Each year, the Free Application for Federal Student Aid, better known as the FAFSA, opens October 1. Students seeking federal financial aid have until June 30 — around a year and a half after the FAFSA open date — to submit the form. Those who fail to file before the end of June will be ineligible to receive federal, state, and institutional aid for that FAFSA's academic year.

In addition to the federal deadline, students should be aware of state and institutional deadlines. States and schools run their own financial aid programs, which usually have deadlines much earlier than June 30.

With multiple deadlines to keep track of, it can be challenging to navigate the U.S. financial aid system.

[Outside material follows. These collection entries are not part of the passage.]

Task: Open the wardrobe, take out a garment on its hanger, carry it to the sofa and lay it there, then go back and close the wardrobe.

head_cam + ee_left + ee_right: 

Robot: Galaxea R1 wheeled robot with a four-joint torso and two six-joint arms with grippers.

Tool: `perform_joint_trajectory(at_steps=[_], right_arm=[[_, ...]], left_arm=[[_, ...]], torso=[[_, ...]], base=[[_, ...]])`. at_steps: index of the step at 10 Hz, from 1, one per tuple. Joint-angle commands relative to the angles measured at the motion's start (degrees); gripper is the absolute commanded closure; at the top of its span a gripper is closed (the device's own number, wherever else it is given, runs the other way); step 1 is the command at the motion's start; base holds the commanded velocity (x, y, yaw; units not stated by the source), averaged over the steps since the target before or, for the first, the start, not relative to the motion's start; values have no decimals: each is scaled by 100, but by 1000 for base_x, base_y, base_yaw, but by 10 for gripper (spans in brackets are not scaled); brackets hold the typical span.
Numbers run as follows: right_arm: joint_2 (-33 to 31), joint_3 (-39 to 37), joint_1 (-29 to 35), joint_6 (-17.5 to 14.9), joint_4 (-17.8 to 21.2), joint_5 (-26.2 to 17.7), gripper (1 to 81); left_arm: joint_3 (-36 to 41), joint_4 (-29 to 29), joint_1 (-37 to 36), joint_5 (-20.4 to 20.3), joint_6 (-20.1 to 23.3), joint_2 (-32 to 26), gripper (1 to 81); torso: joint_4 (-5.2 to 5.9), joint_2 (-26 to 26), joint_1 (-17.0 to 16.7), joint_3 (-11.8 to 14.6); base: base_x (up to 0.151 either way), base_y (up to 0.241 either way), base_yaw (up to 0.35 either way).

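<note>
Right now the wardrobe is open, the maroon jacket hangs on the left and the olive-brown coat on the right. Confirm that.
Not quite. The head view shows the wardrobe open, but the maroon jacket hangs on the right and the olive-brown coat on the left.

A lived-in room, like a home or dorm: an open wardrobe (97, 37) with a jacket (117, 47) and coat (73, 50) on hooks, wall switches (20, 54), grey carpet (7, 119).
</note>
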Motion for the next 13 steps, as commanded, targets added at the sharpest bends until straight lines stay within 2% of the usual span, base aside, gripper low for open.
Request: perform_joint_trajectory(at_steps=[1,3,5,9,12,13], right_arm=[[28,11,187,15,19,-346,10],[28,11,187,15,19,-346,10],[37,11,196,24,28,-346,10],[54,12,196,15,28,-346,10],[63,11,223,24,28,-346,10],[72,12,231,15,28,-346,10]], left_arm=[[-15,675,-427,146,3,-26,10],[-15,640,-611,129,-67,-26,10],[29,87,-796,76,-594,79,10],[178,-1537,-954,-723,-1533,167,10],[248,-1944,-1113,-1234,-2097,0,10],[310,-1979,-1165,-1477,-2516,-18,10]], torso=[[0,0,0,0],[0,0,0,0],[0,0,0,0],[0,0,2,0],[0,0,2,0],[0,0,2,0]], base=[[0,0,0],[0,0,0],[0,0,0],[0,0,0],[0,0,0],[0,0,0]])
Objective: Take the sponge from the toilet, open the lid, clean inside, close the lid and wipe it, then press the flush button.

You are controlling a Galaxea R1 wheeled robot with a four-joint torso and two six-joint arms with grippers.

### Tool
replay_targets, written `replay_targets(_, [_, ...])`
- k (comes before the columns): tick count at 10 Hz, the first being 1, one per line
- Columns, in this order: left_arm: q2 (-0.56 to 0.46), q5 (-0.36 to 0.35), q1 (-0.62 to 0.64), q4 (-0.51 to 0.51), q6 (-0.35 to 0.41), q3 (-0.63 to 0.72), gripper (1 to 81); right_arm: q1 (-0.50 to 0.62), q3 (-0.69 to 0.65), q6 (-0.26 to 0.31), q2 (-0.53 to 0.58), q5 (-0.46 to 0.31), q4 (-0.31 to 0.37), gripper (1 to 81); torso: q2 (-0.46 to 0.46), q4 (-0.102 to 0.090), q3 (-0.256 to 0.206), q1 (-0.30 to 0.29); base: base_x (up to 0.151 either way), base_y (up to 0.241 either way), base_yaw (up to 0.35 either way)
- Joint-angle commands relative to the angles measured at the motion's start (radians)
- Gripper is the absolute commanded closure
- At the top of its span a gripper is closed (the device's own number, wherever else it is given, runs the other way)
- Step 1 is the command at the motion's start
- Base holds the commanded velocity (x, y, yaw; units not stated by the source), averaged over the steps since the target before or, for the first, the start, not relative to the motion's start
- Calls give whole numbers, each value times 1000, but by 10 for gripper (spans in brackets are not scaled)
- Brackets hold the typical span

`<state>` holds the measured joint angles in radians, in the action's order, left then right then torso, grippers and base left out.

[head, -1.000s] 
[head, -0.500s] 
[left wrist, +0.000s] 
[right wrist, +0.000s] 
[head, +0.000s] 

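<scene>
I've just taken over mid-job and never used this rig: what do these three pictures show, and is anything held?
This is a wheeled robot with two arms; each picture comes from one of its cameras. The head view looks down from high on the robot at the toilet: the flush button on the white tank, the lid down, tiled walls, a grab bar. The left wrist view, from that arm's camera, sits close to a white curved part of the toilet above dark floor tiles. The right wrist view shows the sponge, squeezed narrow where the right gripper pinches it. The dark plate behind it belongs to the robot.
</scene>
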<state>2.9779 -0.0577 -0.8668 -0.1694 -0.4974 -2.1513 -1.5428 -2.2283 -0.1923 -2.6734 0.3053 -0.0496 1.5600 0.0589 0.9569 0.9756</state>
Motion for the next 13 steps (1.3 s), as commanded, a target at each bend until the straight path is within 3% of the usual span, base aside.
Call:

In this guide, we'll cover everything you need to know in order to submit the FAFSA on time and increase your chances of receiving aid for the 2022-23 school year.

When Is the Federal FAFSA Deadline?

The 2022-23 FAFSA form opened October 1, 2021, and will be available until June 30, 2023. This means that students who need financial aid for the upcoming 2022-23 school year can begin filling out the FAFSA now and will have all the way until summer 2023 to submit it (though the earlier you submit your FAFSA, the better).

The 2021-22 FAFSA form — which awards aid for the current 2021-22 school year — can still be filled out and submitted through June 30, 2022. Note, however, that many states and schools maintain earlier deadlines.

Students must submit the FAFSA to qualify for federal student loans, the Pell Grant, and other college and state-issued grants and scholarships. The same applies to college students who plan to apply for federal work-study.

When Are Institutional and State FAFSA Deadlines?

Institutional deadlines vary from school to school but typically come well before federal deadlines. Some colleges and universities, on the other hand, offer financial aid on a rolling basis, meaning the earlier you apply, the better your chance of receiving a sizable award package.

If you're considering multiple colleges, check each school's FAFSA deadline (if it has one) and apply by the earliest deadline. Most schools list this information on their financial aid site.

Like schools, each state sets its own FAFSA deadline. These dates are usually early in the spring semester, but that doesn't mean you should wait until then to submit your application. Many states have limited funds and only offer grants, scholarships, and other types of aid until they run out.

This is especially the case for states with deadlines that are "as soon as possible after October 1." In other words, you should submit your FAFSA as early as possible to maximize your chances of receiving state-issued and institutional aid.

4 Upcoming Changes to the 2023-24 FAFSA

The Consolidated Appropriations Act passed in December 2020 included several major student aid provisions, which will take effect during the 2023-24 FAFSA cycle. The legislation is designed to make higher education more accessible and affordable for underrepresented students and students of color.

Most changes, which will be phased in over time, will be reflected on the next FAFSA scheduled to open October 1, 2022. Here are some of the key changes to look out for.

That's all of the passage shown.